The influences of casein on atherosclerotic development are varied in different gender and doses. This study only demonstrated that casein (subcutaneous injection with 0.5 ml of 10% casein daily for 12 weeks) attenuated atherosclerotic development in male apoE‐/‐ mice fed with HFD (1.25% cholesterol). Future studies are warranted to explore dose dependent effect of casein on atherosclerotic progression and its potential mechanism in both male and female apoE‐/‐ mice.
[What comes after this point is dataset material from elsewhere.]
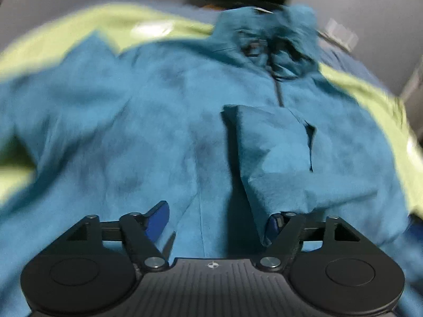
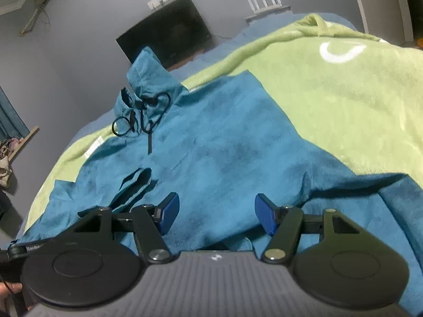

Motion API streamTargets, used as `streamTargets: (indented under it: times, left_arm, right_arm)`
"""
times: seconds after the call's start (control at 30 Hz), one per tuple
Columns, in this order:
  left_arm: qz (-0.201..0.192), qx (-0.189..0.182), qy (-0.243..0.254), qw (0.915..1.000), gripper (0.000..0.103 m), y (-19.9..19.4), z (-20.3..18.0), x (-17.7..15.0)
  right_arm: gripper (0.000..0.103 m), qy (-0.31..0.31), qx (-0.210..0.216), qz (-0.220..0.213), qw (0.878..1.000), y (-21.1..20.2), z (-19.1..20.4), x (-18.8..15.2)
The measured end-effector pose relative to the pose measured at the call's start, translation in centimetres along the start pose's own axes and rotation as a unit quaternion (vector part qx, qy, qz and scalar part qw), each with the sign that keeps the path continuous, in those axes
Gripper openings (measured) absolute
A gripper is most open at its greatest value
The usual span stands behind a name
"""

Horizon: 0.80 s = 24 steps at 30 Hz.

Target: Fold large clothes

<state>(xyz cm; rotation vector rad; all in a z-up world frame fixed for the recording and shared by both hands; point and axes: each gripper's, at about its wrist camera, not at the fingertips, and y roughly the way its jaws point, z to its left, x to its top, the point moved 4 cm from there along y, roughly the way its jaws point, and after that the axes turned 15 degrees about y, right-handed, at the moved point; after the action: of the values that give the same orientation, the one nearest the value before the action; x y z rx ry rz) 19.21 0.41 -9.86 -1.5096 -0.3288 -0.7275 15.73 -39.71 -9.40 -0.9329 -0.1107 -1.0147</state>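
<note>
A large teal jacket (image 1: 132, 132) lies spread front-up on a green blanket (image 1: 105, 26), blurred in the left wrist view. Its collar with black drawcords (image 2: 142, 111) points away from me. A folded sleeve (image 1: 277, 153) lies across the chest, and its near end drapes over the right finger of my left gripper (image 1: 215, 223). That gripper's jaws stand wide apart and the pads press on nothing. My right gripper (image 2: 216, 215) hovers open just above the jacket (image 2: 224, 145) near its lower part, with only flat cloth below the blue pads.
The green blanket (image 2: 343, 100) covers a bed that runs to a grey wall. A dark screen (image 2: 169, 31) and a white router with antennas (image 2: 267, 5) stand at the far end. A hand (image 2: 10, 290) shows at the lower left edge.
</note>
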Motion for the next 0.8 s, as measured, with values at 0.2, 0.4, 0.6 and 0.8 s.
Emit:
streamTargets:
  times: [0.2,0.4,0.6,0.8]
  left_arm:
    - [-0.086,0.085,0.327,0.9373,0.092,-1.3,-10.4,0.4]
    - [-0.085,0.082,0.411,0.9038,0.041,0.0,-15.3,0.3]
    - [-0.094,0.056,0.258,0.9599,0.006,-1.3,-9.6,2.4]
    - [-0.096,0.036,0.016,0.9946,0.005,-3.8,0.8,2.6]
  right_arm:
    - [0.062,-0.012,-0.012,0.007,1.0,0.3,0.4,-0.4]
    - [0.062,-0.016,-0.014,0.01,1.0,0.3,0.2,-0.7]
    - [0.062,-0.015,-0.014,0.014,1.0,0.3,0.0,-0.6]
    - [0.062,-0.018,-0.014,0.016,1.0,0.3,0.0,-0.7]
It is to note that present study gave casein to mouse by subcutaneous injection, which is different from previous studies and is also different from casein's daily oral consumption habits; therefore, the results of subcutaneous injection cannot be compared with the results of previous oral consumption.

In conclusion, our study finds that 10% casein treatment decreases lipid concentrations in male apoE‐/‐ mice fed with HFD. Casein administration is associated with attenuated atherosclerotic lesion progression, possibly by decreasing fibrosis and inflammatory responses in male apoE‐/‐ mice fed with HFD.

ETHICAL REVIEW

This study was approved by the Animal Care Committees of Wuhan Fourth Hospital.

CONFLICT OF INTEREST

The authors declare that they do not have any conflict of interest.